The nuclear pore complex (NPC) is the main conduit for transporting materials into and out of the nucleus of eukaryotic cells. The channel of the NPC is occupied by an assembly of intrinsically disordered proteins (IDPs), serving as a main component of the NPC's transport mechanism dictating its specificity and throughput. These IDPs – that to a large extent can be understood as flexible self-associating polymers – set up permeability barrier and serve as a template for the binding of the cargo-carrying transport proteins. NPC transport channel is a highly crowded environment occupied by the large numbers of simultaneously translocating cargo-carrying and free transport proteins traveling in both directions. How the NPC can efficiently, rapidly and selectively transport cargoes without clogging remains ill understood.
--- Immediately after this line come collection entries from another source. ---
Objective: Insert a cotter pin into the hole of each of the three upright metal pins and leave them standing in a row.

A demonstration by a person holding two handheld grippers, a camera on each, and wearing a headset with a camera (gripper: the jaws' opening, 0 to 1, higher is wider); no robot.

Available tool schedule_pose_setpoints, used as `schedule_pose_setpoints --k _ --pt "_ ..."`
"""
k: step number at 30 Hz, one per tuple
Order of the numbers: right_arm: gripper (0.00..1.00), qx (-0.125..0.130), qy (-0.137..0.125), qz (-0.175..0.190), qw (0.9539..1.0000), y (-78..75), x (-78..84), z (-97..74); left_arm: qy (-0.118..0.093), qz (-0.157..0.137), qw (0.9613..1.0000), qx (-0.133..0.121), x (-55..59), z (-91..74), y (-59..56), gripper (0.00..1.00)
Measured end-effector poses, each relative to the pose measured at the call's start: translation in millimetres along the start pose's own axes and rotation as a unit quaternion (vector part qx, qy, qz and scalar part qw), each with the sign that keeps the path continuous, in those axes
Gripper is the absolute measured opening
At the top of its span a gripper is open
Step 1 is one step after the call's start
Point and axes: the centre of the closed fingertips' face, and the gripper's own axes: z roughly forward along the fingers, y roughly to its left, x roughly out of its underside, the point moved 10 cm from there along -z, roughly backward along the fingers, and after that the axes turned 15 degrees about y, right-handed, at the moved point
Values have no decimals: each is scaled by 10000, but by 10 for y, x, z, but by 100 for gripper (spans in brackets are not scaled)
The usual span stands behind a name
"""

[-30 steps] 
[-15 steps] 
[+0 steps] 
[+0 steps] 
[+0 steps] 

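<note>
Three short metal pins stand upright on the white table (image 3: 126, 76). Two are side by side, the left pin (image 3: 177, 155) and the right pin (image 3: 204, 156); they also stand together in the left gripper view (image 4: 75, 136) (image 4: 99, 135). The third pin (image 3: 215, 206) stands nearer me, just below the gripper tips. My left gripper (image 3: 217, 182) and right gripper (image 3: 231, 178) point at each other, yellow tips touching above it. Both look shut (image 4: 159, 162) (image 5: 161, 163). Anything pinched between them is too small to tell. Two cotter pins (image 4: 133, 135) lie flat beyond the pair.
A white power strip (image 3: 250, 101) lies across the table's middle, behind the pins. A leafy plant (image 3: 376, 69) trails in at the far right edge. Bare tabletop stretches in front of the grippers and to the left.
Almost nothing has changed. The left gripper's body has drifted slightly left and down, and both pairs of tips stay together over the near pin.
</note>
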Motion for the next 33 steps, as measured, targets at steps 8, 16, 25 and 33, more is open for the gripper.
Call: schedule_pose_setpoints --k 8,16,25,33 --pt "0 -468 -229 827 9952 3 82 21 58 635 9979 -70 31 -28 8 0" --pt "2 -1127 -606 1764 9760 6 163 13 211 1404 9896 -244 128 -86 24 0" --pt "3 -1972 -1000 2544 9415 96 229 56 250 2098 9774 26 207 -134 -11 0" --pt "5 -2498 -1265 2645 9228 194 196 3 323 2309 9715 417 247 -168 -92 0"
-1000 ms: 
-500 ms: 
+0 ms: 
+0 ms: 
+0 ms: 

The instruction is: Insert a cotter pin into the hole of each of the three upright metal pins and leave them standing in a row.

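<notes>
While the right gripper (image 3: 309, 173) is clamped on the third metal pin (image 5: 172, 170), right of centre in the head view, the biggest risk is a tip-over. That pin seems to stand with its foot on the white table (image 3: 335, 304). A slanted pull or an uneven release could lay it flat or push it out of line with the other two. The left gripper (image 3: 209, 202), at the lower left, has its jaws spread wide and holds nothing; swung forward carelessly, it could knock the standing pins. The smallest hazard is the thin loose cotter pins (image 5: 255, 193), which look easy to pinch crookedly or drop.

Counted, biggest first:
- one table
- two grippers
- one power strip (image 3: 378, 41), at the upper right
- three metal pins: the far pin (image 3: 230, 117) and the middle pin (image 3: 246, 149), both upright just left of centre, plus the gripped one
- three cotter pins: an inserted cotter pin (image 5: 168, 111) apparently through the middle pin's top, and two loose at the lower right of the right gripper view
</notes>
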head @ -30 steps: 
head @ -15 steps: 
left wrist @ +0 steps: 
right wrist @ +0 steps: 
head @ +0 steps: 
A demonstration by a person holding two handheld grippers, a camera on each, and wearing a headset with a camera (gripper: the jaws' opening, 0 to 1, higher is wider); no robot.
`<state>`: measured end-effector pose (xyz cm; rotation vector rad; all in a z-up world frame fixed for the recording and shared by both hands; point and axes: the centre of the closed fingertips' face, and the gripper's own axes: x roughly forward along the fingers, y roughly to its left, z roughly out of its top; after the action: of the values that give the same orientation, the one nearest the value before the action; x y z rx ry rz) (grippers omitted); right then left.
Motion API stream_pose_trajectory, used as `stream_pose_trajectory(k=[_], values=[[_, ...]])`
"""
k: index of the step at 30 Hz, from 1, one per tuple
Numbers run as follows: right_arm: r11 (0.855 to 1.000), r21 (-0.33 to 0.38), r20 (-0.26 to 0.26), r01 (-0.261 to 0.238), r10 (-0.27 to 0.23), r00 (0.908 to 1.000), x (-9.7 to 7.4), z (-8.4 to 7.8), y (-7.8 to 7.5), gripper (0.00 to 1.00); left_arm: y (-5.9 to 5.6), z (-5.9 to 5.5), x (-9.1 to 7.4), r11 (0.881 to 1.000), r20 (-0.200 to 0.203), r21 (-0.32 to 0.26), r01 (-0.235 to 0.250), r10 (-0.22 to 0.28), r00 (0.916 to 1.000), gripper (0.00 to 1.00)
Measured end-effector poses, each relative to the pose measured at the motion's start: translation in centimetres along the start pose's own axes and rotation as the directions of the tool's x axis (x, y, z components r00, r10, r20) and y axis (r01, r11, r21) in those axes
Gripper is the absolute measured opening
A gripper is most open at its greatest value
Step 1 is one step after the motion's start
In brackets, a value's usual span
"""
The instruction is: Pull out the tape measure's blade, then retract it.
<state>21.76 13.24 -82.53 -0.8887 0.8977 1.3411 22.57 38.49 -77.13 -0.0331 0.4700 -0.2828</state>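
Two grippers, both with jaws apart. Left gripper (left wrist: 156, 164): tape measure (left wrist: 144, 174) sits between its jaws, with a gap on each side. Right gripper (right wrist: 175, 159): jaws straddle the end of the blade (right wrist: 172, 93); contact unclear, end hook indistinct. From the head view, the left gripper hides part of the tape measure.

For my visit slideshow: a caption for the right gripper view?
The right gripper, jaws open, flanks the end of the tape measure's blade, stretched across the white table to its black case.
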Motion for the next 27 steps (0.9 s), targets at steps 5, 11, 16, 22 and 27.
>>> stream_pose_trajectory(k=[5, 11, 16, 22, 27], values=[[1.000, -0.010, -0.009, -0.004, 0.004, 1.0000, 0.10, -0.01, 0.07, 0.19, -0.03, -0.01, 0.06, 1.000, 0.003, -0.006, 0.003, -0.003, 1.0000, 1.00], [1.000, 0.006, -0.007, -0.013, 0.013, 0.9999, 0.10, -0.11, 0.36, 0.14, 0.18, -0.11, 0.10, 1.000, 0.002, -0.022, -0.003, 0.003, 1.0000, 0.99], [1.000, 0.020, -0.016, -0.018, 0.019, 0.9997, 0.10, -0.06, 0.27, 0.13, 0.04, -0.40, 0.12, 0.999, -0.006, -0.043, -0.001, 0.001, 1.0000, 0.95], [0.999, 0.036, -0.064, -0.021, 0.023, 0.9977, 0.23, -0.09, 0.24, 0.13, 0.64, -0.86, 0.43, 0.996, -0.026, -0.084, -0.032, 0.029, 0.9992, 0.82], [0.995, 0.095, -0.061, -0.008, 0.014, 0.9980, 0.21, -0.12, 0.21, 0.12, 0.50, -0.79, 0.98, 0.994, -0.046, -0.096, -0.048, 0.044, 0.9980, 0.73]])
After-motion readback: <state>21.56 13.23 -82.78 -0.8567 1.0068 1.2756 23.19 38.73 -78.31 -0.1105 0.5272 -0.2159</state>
Past experimental results suggest that the NPC is surprisingly resistant to clogging and that the accumulation of cargoes inside the pore can even result in faster and more efficient transport. To understand the mechanisms behind these puzzling observations and investigate existing hypotheses, we have constructed a computational model of the NPC comprising only a minimal set of features. This model explains the previous experimental results and pinpoints the mechanisms which produce this robust response to crowding arising from nonlinear conformational dynamics of the IDPs in the pore. Some of these mechanisms are universal and pertain to a broad class of selective transport nanopores. On top of these universal mechanisms, the particular spatial architecture of the IDP assembly in the NPC channel endows it with the counter-intuitive ability to leverage crowding to achieve faster and more efficient bi-directional transport.